If you find this work or code helpful, please consider citing this paper:

@article{qiu2024to,
  title     = {To Cool or not to Cool? Temperature Network Meets Large Foundation Models via DRO},
  author    = {Zi-Hao Qiu and Siqi Guo and Mao Xu and Tuo Zhao and Lijun Zhang and Tianbao Yang},
  journal   = {arXiv preprint arXiv:2404.04575},
  year      = {2024}
}

Data

These bimodal experiments on TempNet and its distributed training framework need three image-text datasets: CC3M (download), CC12M (download), and DFN (download). Besides, one also needs the following files to build pytorch datasets, clip_train and downstream, for pretraining and downstream tasks, respectively.

Evaluation Dataset

We used Datacomp(1B) (download) to evaluate which includes 38 zero-shot downstream tasks. We also report the average performance on two subsets of the tasks: ImageNet and its different variants (IN & Variants), and Retrieval. IN & Variants tasks consist of ImageNet-1k and 6 ImageNet distribution shift datasets. Retrieval tasks consist of Flickr30k, MSCOCO, and WinoGAViL.
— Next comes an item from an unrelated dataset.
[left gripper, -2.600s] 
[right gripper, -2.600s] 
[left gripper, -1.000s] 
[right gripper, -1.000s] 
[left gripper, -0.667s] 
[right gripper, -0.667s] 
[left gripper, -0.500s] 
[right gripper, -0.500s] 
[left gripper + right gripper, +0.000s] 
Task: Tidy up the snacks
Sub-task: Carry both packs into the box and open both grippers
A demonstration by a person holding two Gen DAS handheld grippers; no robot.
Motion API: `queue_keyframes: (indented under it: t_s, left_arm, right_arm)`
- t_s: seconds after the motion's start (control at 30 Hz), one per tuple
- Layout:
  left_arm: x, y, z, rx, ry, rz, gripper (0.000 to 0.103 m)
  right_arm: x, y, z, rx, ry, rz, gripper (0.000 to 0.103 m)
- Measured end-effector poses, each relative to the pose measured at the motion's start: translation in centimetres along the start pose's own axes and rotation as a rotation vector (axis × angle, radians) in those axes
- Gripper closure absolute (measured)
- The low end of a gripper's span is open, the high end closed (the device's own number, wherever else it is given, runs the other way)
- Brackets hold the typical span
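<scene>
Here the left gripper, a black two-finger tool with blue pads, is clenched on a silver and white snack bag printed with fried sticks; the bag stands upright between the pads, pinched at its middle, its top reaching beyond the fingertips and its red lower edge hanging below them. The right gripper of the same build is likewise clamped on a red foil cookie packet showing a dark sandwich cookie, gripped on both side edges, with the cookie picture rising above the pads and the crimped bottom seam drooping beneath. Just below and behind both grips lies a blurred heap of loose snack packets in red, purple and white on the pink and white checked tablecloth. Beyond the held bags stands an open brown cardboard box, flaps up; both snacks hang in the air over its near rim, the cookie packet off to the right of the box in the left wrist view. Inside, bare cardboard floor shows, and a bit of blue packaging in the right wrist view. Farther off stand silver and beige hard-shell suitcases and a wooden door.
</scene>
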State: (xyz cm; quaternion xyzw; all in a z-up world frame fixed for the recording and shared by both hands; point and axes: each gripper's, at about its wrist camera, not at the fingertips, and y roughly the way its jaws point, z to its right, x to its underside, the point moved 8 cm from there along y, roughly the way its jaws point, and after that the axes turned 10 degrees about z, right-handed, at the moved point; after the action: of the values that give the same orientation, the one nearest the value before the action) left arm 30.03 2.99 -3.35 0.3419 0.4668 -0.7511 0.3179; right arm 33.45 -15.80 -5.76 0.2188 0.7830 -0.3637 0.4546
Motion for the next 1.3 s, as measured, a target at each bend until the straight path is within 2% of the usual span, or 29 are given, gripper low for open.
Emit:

After downloading the data, one needs to organize the data folder as follows:
For CC3M:

.
+--cc3m
|  +--cc3m_train
|  +--cc3m_valid
|
+--coco
|  +--train2014
|  +--val2014
|  +--test2015
|
+--flickr30k
|  +--flickr30k_images
|
+--clip_train 
|
+--downstream

For CC12M:

/cc12m/00000.tar
/cc12m/00001.tar
...
/cc12m/01242.tar

For DFN Med (12M/2B):

/DFN/00000000.tar
/DFN/00001.tar
...
/DFN/00001926.tar

Distributed TempNet (DistTempNet)

The implementation of DistTempNet and its associated loss function can be found in models/losses.py.

We extend TempNet to support large-scale distributed training, optimized for multi-node and multi-GPU environments. Our setup uses:

  • 8 A100 on 4 compute nodes
  • 48 CPUs total
  • Dataset: CC12M and DFN 12M This configuration achieves ~45 minutes per epoch on the full CC12M dataset.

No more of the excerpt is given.